Introduction to Experimental Designs

In Psychology, once a researcher has their Independent Variable (IV) and Dependent Variable (DV) ready, they need to decide how to use their participants. This is called the experimental design. Think of it like a seating plan for an experiment: who goes where, and which task does each person do?

Choosing the right design is important because it helps make sure the results are valid (accurate) and reliable (consistent). There are three main designs you need to know for your Edexcel exam: Independent Measures, Repeated Measures, and Matched Pairs.


1. Independent Measures Design

In an independent measures design, different participants are used in each condition of the experiment. If you have two conditions (Group A and Group B), a participant will only take part in one of them.

Example: Imagine you want to see if eating chocolate helps memory. Group A eats chocolate and does a memory test. Group B eats nothing and does the same memory test. The people in Group A are completely different from the people in Group B.

Strengths:

+ No Order Effects: Because participants only do one task, they don't get better through practice or get tired/bored from doing it twice. This increases the validity of the results.
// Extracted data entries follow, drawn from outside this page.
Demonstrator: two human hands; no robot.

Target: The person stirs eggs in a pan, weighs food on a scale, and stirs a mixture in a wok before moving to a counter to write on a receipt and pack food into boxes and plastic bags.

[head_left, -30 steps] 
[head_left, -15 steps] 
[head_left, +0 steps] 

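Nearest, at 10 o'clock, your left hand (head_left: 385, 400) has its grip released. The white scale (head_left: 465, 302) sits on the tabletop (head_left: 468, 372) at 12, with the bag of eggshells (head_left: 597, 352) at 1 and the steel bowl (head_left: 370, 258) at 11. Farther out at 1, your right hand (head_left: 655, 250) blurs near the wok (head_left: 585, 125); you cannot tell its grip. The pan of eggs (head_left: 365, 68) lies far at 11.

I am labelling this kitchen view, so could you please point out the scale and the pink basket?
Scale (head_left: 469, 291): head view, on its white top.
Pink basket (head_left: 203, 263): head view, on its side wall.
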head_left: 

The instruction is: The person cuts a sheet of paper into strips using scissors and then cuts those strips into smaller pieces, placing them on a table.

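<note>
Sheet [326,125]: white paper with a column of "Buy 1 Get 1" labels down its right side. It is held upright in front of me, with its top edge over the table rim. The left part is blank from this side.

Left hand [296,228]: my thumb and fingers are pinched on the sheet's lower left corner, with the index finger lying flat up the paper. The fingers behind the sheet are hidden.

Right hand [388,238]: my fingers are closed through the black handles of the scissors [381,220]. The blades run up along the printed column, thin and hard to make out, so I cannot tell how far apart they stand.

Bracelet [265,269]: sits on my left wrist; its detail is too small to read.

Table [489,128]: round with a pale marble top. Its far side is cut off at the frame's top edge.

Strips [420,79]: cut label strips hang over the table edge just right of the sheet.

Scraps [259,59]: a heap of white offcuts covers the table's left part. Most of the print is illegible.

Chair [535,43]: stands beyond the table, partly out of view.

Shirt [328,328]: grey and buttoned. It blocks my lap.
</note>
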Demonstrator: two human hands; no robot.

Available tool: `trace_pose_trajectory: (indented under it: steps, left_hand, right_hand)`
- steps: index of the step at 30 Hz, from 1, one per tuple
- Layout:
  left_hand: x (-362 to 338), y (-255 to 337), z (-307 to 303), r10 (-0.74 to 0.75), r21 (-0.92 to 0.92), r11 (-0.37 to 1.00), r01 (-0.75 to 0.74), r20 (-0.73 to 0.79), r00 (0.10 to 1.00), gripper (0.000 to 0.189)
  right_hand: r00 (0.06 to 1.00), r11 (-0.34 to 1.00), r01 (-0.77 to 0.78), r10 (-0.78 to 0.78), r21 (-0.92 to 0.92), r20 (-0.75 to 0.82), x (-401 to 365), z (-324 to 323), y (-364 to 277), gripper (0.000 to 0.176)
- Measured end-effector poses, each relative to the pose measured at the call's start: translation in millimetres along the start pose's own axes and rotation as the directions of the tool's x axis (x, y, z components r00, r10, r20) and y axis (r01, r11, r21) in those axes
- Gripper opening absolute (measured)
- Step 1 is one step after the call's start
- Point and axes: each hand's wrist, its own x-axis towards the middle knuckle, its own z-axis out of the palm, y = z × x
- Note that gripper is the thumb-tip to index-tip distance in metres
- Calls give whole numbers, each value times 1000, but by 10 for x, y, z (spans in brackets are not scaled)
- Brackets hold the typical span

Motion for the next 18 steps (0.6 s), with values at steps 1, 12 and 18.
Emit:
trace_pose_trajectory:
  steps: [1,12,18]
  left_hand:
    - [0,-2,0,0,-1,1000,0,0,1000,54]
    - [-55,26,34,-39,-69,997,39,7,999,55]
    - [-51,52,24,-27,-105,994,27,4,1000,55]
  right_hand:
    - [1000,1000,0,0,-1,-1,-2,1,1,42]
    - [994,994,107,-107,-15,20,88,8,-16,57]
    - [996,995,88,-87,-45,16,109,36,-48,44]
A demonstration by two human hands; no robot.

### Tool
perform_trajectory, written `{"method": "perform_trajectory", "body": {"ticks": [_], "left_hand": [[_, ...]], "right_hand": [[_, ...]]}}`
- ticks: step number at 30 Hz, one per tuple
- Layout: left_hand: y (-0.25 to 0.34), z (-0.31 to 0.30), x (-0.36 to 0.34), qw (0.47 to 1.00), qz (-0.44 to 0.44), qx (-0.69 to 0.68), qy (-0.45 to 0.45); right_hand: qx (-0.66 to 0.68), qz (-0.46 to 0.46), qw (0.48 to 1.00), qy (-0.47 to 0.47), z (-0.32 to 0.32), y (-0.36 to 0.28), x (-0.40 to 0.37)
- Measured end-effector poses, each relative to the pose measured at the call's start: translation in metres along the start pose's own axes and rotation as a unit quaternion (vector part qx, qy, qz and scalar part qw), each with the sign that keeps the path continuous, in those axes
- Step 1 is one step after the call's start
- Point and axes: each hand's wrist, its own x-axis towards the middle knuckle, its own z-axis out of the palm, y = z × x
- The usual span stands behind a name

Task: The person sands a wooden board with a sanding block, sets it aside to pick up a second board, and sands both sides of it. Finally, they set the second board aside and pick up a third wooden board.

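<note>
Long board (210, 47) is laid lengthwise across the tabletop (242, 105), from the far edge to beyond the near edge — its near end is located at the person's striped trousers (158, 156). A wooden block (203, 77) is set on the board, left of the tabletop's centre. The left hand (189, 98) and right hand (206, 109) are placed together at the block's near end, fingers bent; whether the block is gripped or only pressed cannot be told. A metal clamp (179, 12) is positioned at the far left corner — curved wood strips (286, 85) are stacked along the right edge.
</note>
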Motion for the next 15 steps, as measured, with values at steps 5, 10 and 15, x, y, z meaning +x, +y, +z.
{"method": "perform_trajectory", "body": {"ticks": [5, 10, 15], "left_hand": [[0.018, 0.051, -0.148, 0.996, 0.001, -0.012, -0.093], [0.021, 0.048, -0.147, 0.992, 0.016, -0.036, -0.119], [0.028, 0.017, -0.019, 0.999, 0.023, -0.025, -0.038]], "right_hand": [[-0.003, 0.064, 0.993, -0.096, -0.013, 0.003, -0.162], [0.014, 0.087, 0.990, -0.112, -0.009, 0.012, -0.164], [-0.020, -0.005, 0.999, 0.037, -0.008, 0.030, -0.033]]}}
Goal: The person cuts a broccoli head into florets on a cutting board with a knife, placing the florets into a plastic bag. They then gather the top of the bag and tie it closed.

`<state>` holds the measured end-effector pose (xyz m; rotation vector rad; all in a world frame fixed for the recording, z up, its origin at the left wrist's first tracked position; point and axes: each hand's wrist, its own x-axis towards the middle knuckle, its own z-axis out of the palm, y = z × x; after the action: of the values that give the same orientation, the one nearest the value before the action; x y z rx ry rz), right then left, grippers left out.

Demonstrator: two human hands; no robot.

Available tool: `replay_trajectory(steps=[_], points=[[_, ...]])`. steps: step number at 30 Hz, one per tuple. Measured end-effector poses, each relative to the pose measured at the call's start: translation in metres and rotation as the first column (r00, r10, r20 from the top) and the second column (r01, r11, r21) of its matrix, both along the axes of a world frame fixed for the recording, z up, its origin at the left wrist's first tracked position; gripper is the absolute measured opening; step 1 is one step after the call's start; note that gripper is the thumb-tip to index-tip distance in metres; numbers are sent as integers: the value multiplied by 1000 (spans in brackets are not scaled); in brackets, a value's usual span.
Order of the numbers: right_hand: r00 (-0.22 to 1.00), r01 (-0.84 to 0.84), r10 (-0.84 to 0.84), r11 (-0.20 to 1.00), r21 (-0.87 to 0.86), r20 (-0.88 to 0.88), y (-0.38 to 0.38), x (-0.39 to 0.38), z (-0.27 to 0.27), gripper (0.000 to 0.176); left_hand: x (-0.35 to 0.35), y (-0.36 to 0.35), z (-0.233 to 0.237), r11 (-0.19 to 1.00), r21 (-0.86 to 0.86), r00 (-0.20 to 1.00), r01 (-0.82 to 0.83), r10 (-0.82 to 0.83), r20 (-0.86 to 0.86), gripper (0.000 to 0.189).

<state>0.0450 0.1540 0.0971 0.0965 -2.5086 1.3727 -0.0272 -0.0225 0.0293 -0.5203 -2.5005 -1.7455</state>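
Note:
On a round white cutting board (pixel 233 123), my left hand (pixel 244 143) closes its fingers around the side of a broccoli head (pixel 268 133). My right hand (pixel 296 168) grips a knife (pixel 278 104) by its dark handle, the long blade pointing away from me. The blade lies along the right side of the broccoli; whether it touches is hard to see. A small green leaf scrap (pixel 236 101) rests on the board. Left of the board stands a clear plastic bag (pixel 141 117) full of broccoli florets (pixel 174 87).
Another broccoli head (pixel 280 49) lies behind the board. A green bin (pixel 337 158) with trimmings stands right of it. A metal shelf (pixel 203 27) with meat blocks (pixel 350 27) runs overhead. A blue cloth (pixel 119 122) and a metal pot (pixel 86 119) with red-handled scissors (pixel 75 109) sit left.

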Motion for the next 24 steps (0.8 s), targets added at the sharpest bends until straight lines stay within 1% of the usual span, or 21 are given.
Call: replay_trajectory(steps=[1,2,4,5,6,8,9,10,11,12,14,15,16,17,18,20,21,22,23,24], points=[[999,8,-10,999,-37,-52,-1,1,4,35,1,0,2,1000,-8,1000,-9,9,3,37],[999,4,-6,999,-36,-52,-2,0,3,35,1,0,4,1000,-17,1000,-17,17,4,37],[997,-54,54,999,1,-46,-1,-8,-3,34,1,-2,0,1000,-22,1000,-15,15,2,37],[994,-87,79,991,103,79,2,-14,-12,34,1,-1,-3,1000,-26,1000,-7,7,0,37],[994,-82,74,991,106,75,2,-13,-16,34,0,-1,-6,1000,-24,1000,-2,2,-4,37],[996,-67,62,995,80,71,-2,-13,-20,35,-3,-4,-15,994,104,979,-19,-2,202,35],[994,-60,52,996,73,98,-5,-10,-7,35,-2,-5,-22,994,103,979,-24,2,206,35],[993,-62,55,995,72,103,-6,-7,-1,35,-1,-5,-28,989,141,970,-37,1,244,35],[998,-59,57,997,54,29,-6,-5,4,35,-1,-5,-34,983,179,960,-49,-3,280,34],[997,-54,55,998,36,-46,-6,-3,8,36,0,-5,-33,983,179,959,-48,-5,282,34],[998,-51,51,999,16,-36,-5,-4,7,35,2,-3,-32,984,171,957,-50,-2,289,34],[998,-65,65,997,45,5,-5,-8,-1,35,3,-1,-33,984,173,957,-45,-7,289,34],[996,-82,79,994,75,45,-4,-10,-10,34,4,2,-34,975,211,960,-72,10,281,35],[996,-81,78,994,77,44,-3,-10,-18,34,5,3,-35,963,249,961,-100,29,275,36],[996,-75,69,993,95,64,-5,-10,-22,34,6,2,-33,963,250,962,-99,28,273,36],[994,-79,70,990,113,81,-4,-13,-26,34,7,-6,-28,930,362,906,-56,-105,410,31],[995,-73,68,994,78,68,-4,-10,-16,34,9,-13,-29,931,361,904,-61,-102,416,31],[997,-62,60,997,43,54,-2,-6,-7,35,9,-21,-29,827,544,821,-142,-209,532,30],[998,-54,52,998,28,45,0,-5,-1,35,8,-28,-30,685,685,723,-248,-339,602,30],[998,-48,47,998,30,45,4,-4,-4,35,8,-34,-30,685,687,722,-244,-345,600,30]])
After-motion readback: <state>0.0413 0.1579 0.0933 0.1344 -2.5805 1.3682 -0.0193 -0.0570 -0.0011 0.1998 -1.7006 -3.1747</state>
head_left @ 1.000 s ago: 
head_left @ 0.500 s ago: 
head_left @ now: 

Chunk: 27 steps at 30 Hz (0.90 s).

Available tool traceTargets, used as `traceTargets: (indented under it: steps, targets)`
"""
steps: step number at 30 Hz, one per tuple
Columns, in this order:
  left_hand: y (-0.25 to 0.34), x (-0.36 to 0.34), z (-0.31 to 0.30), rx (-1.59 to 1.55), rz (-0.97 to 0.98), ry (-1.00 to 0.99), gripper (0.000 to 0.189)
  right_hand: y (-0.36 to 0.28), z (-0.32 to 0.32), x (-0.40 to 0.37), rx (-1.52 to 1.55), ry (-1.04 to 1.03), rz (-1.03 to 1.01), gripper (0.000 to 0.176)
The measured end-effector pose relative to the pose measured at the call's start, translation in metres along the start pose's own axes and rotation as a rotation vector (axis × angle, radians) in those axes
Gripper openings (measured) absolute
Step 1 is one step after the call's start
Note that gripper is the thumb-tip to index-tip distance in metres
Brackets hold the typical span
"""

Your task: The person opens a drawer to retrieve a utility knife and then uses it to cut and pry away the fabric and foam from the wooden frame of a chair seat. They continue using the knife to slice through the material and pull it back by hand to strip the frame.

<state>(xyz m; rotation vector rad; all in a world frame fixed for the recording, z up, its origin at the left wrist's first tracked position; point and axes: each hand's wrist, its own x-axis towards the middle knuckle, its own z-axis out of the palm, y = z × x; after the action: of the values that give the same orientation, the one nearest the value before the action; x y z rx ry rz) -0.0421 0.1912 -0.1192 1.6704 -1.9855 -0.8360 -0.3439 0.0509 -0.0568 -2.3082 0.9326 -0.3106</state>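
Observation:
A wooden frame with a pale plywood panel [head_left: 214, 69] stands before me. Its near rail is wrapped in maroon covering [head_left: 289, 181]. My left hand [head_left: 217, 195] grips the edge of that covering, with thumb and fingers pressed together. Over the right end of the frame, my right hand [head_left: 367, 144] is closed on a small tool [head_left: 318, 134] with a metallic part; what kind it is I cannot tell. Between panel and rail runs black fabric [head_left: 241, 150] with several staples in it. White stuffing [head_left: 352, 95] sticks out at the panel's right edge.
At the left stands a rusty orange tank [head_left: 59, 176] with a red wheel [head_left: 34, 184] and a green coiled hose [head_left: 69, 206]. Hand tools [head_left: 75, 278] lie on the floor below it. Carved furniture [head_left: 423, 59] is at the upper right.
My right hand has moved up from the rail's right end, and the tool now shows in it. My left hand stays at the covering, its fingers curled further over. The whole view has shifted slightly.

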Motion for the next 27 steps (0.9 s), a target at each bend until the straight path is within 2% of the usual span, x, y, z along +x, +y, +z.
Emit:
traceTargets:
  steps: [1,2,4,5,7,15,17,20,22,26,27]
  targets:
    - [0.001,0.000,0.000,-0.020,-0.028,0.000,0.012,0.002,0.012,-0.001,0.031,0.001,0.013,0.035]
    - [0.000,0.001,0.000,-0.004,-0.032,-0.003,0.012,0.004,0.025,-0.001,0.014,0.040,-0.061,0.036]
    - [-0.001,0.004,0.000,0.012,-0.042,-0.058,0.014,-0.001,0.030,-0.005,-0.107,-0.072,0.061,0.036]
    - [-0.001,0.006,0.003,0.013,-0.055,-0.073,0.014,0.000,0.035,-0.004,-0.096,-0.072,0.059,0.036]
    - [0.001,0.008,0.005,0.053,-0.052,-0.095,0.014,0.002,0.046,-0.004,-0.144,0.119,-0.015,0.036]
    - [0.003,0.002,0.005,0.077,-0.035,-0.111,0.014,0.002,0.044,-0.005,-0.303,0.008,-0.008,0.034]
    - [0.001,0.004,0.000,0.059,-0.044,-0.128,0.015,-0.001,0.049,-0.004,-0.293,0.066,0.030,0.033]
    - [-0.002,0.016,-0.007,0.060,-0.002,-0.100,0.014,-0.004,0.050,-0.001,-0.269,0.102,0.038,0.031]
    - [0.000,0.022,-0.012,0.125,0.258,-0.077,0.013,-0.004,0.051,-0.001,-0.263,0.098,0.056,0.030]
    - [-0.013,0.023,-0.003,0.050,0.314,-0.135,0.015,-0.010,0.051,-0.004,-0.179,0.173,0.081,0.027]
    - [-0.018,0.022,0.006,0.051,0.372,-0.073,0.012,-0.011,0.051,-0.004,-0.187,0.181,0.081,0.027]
+ Lower Demand Characteristics: Participants are less likely to guess the aim of the study because they only see one part of the experiment. This means they are more likely to behave naturally.

Weaknesses:

- Participant Variables: The groups might be different because of the people in them, not the IV. For example, by pure luck, Group A might just happen to have people with better natural memories than Group B.

- More Participants Needed: You need a large number of people because you need a fresh set of participants for every condition.


2. Repeated Measures Design

In a repeated measures design, the same participants take part in all conditions of the experiment. Each person provides two (or more) sets of data for the researcher to compare.

Example: You give a group of students a test while loud music is playing. The next day, you give the same students a similar test in silence. You then compare their scores.

Strengths:

+ Controls Participant Variables: Since the same person is in both groups, things like their IQ, personality, and age are kept constant. This makes the results more reliable.

+ Fewer Participants Needed: You don't need as many people because each participant is "re-used" for every condition. This is great if you have a small target population.

Weaknesses:

- Order Effects: Participants might do better in the second condition because they have practiced (the practice effect) or worse because they are tired (the fatigue effect).

- Demand Characteristics: Because they see both sides of the experiment, they might figure out what the researcher is looking for and change their behavior to "help" or "hinder" the results.

Quick Tip: To fix order effects in repeated measures, researchers use counterbalancing. This is when half the group does Condition A then B, and the other half does Condition B then A. (You can read more about this in the "Variables and Controls" chapter!)


3. Matched Pairs Design

A matched pairs design is a clever mix of the first two. Different participants are used in each condition, but they are matched into pairs based on important characteristics (like age, gender, or IQ). One person from the pair goes into Group A, and the other goes into Group B.

Example: If you are testing a new reading app, you might find two students with the exact same reading level. Student 1 uses the app, and Student 2 uses a standard book.

Strengths:

+ Reduces Participant Variables: By matching people on key traits, you ensure the groups are as similar as possible, making the comparison fairer.

+ No Order Effects: Like independent measures, each person only does the task once, so they don't get bored or practiced.

Weaknesses:

- Time-Consuming and Difficult: Finding people who match perfectly (e.g., same age, same IQ, same background) is very hard and takes a lot of effort.

- Not a Perfect Match: Even if you match them on IQ, they will still be different people with different motivations or moods, so you can never totally eliminate participant variables.


Summary Table: Which Design to Use?

Don't worry if this feels like a lot to remember! Use this quick comparison to help you choose the right design for exam questions.

Independent Measures: Best for avoiding boredom/practice, but groups might be too different.
Repeated Measures: Best for keeping the "people" variables the same, but watch out for practice effects!
Matched Pairs: The "best of both worlds," but very slow and difficult to set up.


Common Mistakes to Avoid

1. Mixing up the names: Students often confuse "Independent Measures" with "Independent Variable." Remember: Measures refers to the Design (how you organize the people).

2. Forgetting "Order Effects": If an exam question asks about a weakness of Repeated Measures, "Order Effects" is almost always the key answer they are looking for.

3. Logic check: If a study uses \(20\) participants in an Independent Measures design with two conditions, there are only \(10\) people in each group. If it was Repeated Measures, all \(20\) people would be in both groups!


Quick Review: Key Takeaways
  • Independent Measures: Different people in each group. No order effects, but participant variables are a problem.
  • Repeated Measures: Same people in every group. No participant variables, but order effects are a problem.
  • Matched Pairs: Different but similar people in each group. Reduces variables and avoids order effects, but hard to achieve.